- _Brief_
Starting with the line that has "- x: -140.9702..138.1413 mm" in the records below and stopping after the line that has "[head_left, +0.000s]", output every line exactly and nothing else; skip pictures.

- _Information_
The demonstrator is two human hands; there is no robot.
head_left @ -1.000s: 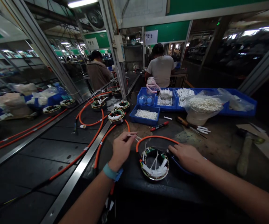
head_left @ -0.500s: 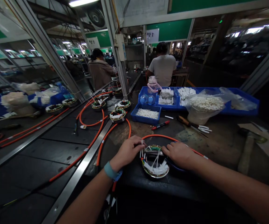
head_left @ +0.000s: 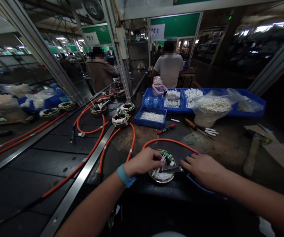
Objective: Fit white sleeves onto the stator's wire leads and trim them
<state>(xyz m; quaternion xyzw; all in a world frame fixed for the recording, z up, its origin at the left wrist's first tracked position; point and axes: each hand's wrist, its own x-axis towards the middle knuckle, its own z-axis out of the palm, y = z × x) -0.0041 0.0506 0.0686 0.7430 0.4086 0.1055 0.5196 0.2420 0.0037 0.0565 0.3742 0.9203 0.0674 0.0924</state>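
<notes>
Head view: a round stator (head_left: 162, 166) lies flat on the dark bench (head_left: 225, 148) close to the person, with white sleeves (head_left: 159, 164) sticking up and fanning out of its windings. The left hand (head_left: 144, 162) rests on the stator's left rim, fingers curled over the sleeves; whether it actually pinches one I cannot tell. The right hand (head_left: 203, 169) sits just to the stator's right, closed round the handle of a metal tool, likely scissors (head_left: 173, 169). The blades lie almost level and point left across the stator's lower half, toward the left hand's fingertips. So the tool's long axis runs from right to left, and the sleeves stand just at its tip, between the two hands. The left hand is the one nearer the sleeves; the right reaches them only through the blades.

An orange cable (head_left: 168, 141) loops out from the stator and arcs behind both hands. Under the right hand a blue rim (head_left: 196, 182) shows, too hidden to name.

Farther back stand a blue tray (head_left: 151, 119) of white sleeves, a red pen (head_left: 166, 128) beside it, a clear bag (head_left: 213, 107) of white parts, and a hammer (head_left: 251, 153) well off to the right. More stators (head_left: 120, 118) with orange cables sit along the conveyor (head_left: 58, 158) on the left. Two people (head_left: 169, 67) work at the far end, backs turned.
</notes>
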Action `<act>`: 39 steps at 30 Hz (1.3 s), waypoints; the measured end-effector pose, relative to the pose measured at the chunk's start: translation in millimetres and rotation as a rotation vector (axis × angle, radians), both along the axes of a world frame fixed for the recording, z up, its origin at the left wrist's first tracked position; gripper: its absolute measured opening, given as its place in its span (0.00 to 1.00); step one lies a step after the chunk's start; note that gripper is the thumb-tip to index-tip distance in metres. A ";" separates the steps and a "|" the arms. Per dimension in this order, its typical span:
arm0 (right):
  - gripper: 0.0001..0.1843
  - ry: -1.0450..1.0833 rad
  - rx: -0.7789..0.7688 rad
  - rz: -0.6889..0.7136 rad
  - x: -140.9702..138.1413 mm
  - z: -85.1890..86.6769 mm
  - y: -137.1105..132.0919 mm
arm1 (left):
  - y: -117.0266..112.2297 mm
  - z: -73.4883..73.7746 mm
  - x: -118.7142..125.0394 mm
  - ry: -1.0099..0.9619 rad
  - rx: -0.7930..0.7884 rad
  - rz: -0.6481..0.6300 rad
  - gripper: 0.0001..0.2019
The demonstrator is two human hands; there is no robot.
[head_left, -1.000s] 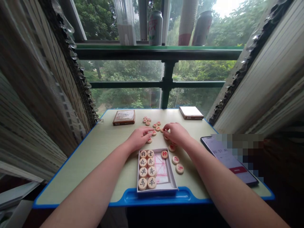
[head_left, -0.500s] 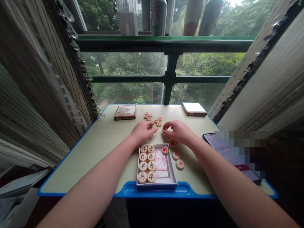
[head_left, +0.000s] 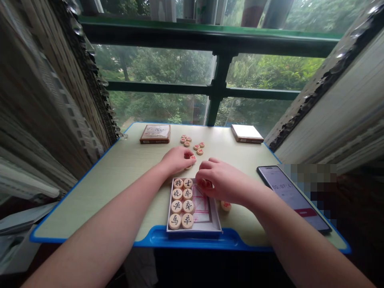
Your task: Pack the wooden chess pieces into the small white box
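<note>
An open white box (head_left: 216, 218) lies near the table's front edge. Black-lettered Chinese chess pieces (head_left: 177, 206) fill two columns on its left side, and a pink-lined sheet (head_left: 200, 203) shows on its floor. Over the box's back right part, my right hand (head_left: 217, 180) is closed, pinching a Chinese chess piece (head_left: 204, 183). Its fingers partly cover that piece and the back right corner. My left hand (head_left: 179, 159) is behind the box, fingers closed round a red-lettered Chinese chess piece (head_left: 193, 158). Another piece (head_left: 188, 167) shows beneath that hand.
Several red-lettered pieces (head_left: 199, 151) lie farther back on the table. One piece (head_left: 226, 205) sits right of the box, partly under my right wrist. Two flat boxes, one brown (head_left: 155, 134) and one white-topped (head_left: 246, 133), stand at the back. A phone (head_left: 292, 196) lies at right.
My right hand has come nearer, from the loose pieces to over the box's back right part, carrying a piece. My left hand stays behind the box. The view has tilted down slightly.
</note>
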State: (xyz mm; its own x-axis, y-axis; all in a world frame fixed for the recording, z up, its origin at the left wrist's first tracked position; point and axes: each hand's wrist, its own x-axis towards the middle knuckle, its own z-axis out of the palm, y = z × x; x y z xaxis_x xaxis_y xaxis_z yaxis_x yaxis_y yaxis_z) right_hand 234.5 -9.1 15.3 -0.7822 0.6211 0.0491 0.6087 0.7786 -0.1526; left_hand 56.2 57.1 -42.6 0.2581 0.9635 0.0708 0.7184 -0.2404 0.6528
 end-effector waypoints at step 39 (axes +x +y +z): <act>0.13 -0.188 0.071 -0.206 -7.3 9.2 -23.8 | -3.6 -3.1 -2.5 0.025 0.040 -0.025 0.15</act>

- _Response to the exercise_
  - x: -140.9702..138.1413 mm
  - z: -85.1890..86.6769 mm
  - y: -137.1105..132.0919 mm
arm1 (left):
  - y: -117.0266..112.2297 mm
  - z: -73.4883..73.7746 mm
  - x: -118.7142..125.0394 mm
  - ry: -1.0099..0.9619 rad
  - rx: -0.7930..0.7884 rad
  - rz: -0.6481..0.6300 rad
  - gripper: 0.0001..0.2019
The demonstrator is two human hands; there is no robot.
[head_left, -1.000s] 
[head_left, -0.500s] 
[head_left, +0.000s] 

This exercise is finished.